# Assignment:
Somewhere below is a line with "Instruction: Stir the" and, later, a line with "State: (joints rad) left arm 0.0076"; repeat those two lines and all the lines between them, exactly as they are.

# Given records:
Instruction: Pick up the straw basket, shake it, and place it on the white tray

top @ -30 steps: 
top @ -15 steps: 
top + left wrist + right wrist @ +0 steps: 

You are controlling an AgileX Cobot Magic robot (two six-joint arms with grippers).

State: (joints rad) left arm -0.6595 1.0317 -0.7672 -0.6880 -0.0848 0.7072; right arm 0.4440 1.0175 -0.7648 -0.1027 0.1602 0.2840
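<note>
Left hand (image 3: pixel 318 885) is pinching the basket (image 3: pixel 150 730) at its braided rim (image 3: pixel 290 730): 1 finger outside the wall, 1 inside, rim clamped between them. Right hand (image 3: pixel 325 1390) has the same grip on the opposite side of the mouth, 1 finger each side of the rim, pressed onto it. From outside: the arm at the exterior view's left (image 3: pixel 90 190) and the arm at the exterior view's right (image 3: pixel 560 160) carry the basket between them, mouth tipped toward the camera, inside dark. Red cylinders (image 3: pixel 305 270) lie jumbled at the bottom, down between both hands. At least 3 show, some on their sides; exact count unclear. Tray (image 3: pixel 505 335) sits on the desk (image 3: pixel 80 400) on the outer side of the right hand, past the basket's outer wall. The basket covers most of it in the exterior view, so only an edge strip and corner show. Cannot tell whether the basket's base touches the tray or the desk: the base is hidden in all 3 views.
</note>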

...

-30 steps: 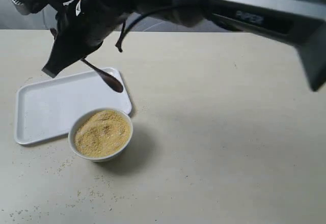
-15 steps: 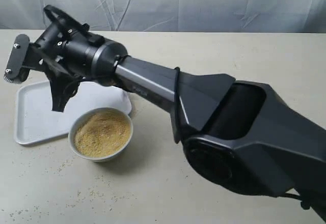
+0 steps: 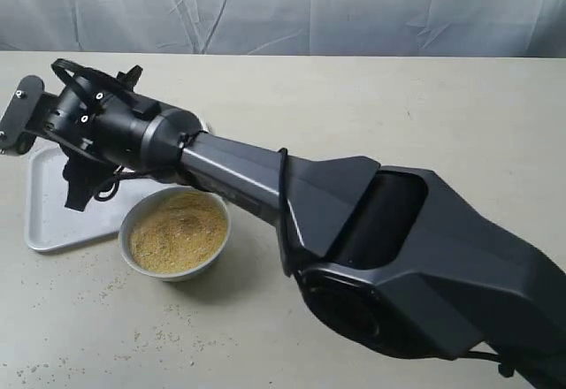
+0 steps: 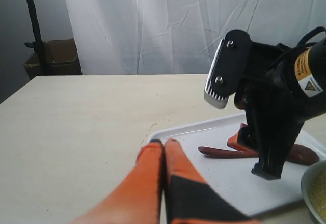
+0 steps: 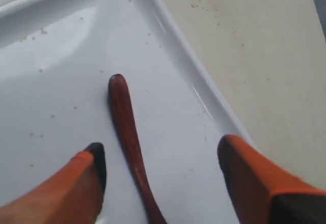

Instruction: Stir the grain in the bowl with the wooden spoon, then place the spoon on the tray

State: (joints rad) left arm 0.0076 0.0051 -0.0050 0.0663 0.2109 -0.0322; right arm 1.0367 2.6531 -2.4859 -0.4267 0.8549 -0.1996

# Output below:
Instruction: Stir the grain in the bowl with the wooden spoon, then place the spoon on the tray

State: (joints rad) left arm 0.0076 0.0051 -0.0050 0.0663 0.2109 -0.0322; right arm 1.0367 2.6531 -2.4859 -0.4267 0.8549 -0.1996

Besides this answer, nothing more is needed.